Ahmed said that he was worried that he would be told that keeping cluster readahead would be a requirement, but nobody in the room seemed to feel that way. His next question was whether a memory overhead of 0.6-0.8% for swap descriptors would be too much; Wilcox responded that it was affordable, but said that care had to be taken to avoid allocating memory in the reclaim path.
Chris Li briefly presented an alternative, which he called a "virtual filesystem interface for swap files", that would abstract out all of the operations for each swap type. Each swap file would have its own swap count and slot management. Swapping, when implemented this way, could be organized in layers without the need for an additional indirection layer; that would avoid the need to increase its memory usage. The Android system, he said, aims to keep about 20% of its pages in swap; its developers might not be pleased with the extra overhead.
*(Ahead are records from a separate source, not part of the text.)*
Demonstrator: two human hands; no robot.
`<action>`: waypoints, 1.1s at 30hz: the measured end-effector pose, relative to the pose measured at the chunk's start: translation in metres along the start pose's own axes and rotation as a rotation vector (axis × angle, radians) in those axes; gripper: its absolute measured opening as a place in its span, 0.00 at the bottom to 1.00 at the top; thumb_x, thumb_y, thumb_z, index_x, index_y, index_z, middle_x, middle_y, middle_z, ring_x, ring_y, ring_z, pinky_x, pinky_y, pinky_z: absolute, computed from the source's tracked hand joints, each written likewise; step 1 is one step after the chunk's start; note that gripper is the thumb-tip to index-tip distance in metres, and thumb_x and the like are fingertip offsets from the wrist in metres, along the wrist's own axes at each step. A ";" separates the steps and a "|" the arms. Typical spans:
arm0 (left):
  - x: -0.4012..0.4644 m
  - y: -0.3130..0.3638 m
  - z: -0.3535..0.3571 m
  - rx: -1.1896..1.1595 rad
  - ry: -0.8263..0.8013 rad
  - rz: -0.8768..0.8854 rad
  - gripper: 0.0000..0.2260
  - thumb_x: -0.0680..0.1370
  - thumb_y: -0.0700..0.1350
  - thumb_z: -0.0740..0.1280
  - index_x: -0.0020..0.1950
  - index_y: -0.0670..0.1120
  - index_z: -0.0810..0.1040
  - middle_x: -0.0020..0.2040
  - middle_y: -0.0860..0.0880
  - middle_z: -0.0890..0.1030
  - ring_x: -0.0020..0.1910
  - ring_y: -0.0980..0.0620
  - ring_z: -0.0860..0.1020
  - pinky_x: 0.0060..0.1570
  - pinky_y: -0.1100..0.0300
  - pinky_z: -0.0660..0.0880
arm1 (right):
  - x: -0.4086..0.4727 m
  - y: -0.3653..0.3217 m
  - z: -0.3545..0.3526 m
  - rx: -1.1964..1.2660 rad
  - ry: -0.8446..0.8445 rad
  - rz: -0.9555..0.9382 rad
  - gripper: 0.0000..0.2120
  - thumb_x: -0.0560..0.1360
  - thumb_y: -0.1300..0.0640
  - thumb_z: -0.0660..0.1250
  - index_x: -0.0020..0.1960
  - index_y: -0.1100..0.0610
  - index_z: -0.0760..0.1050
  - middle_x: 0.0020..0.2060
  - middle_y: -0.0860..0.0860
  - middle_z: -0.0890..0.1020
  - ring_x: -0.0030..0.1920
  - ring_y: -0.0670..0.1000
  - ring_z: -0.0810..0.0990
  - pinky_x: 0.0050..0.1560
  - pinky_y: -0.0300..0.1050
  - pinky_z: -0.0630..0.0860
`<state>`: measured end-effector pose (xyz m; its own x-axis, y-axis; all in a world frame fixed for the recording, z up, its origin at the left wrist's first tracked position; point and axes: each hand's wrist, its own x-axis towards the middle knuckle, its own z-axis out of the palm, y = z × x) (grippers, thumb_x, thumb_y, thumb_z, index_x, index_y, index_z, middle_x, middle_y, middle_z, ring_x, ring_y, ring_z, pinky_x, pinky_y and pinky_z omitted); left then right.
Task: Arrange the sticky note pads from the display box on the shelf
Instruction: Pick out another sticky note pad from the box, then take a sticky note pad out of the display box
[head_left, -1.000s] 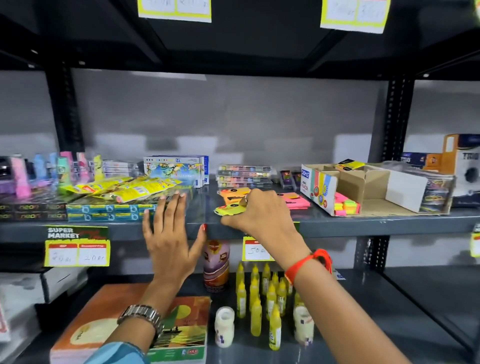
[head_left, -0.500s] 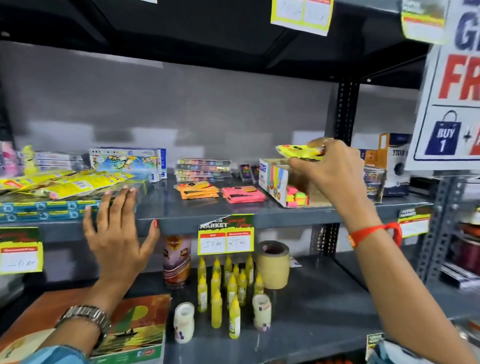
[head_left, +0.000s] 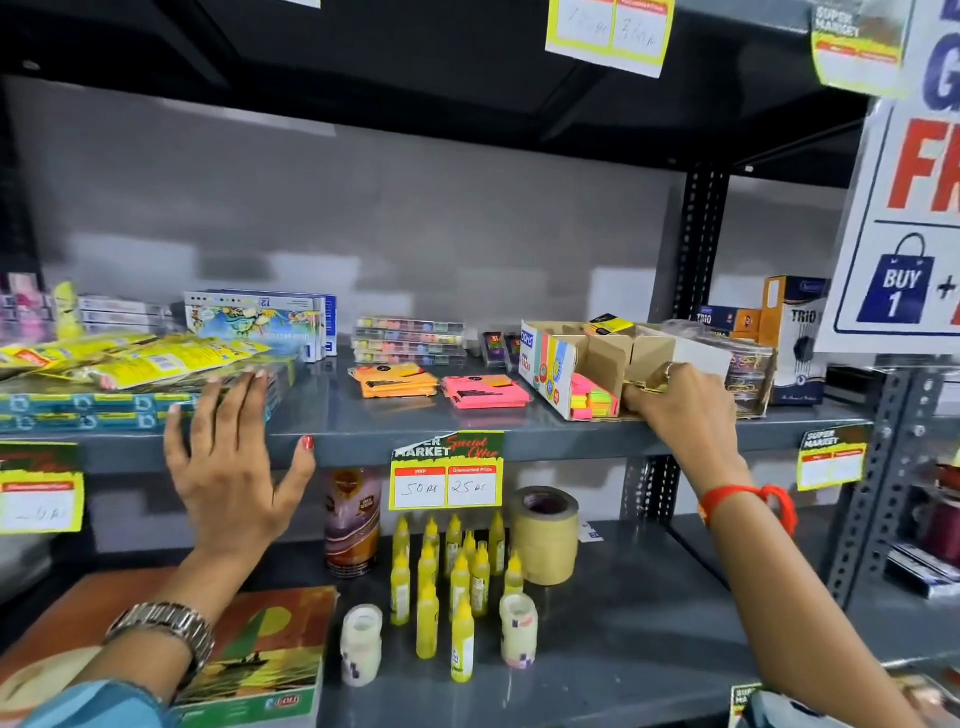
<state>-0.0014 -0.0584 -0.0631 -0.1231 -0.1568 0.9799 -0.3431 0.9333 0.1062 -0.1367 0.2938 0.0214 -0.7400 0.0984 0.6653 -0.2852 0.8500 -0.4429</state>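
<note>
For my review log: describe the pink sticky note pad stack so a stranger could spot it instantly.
Start at the grey metal middle shelf, above the handwritten price tag. The flat pink sticky note pad stack lies between the orange sticky note pad stack and the open cardboard display box. It is the only loose pink stack.

Readable print on the shelving

The price tag (head_left: 448, 478) on the shelf edge (head_left: 571, 441) reads "MARKET", "Special Offer", "50 rs" and "25 rs". The hanging sign (head_left: 904, 208) shows "BUY 1". A dark box (head_left: 797, 343) reads "TRIO", the display box (head_left: 550, 364) "DOMS", and the paint box (head_left: 260, 314) "12".
</note>
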 end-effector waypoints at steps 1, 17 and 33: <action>0.000 0.000 0.000 0.003 0.000 0.002 0.29 0.77 0.58 0.51 0.70 0.40 0.68 0.64 0.39 0.75 0.67 0.41 0.67 0.69 0.44 0.54 | 0.000 0.001 0.003 -0.021 -0.007 -0.015 0.22 0.72 0.45 0.67 0.46 0.66 0.77 0.44 0.66 0.82 0.48 0.67 0.78 0.46 0.56 0.75; 0.000 0.000 0.000 0.012 -0.036 -0.009 0.30 0.76 0.58 0.52 0.69 0.39 0.69 0.65 0.40 0.74 0.67 0.43 0.66 0.69 0.45 0.54 | -0.024 -0.067 -0.001 0.380 0.318 -0.343 0.14 0.76 0.55 0.58 0.53 0.61 0.77 0.48 0.60 0.83 0.50 0.62 0.77 0.52 0.50 0.68; 0.003 -0.003 -0.006 -0.017 -0.127 0.008 0.30 0.78 0.60 0.49 0.69 0.40 0.70 0.67 0.42 0.74 0.69 0.44 0.65 0.69 0.43 0.57 | -0.007 -0.230 0.094 -0.234 -0.633 -0.402 0.37 0.65 0.30 0.64 0.64 0.56 0.70 0.64 0.55 0.75 0.65 0.60 0.71 0.66 0.59 0.63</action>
<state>0.0050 -0.0596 -0.0598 -0.2433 -0.1885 0.9515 -0.3256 0.9399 0.1029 -0.1236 0.0493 0.0623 -0.8336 -0.4938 0.2477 -0.5212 0.8516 -0.0562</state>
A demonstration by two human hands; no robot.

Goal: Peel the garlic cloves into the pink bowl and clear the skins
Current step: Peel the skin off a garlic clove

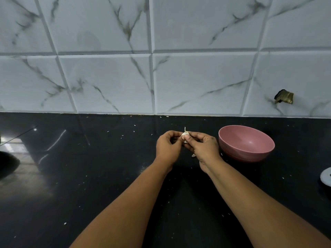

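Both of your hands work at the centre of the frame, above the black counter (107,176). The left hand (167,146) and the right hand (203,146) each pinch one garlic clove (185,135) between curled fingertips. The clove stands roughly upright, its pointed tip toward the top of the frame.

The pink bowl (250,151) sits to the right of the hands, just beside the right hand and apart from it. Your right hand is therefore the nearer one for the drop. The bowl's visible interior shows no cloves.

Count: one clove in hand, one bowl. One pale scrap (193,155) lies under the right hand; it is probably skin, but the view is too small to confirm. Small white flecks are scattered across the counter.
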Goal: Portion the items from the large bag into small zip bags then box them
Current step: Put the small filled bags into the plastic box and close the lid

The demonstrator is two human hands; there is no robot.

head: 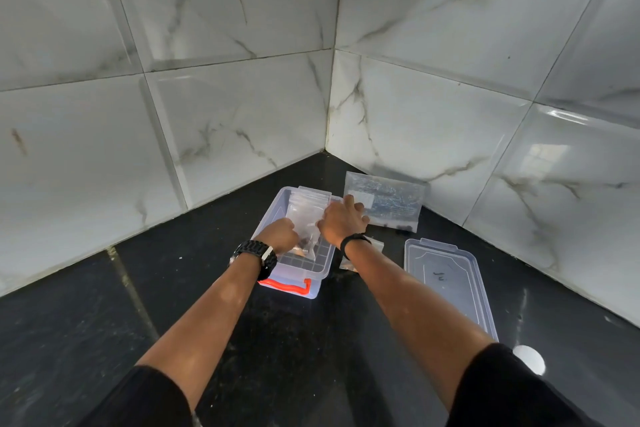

David Hildenbrand, at the end of the session, said that people have been complaining about the swap layer for years. He would like to see that code rewritten to work more like the virtual filesystem layer does, so he has a strong preference for Li's alternative if it takes the kernel in that direction. Dan Williams advised Li that "if you come to LSFMM and show people a pony, they will want the pony". Hildenbrand agreed and, with a laugh, said that Li's proposal was accepted.
Swapping in Linux may thus finally be on a path toward improvement. It's worth keeping in mind, though, that the code implementing this idea does not exist yet. So the kernel will probably not be swapping out its swap interface in the near future.
A slab allocator (removal) update
The kernel developers try hard to avoid duplicating functionality in the kernel, which is enough of a challenge to maintain as it is. So it has often seemed out of character for the kernel to support three different slab allocators (called SLAB, SLOB, and SLUB), all of which handle the management of small memory allocations in similar ways. At the 2023 Linux Storage, Filesystem, Memory-Management and BPF Summit, slab maintainer Vlastimil Babka updated the group on progress toward the goal of reducing the number of slab allocators in the kernel and gave an overview of what to expect in that area.Babka started by saying that his original proposal for the session mentioned the SLOB allocator in the title. This allocator, which was optimized for memory-limited systems, has been on the chopping block for a while now. That removal, he announced to applause, happened during the 6.4 merge window. There is a set of configuration options that can be selected to make the SLUB allocator more suitable for small-memory systems. It is now possible to call kfree() on all slab-allocated objects — something that SLOB never supported.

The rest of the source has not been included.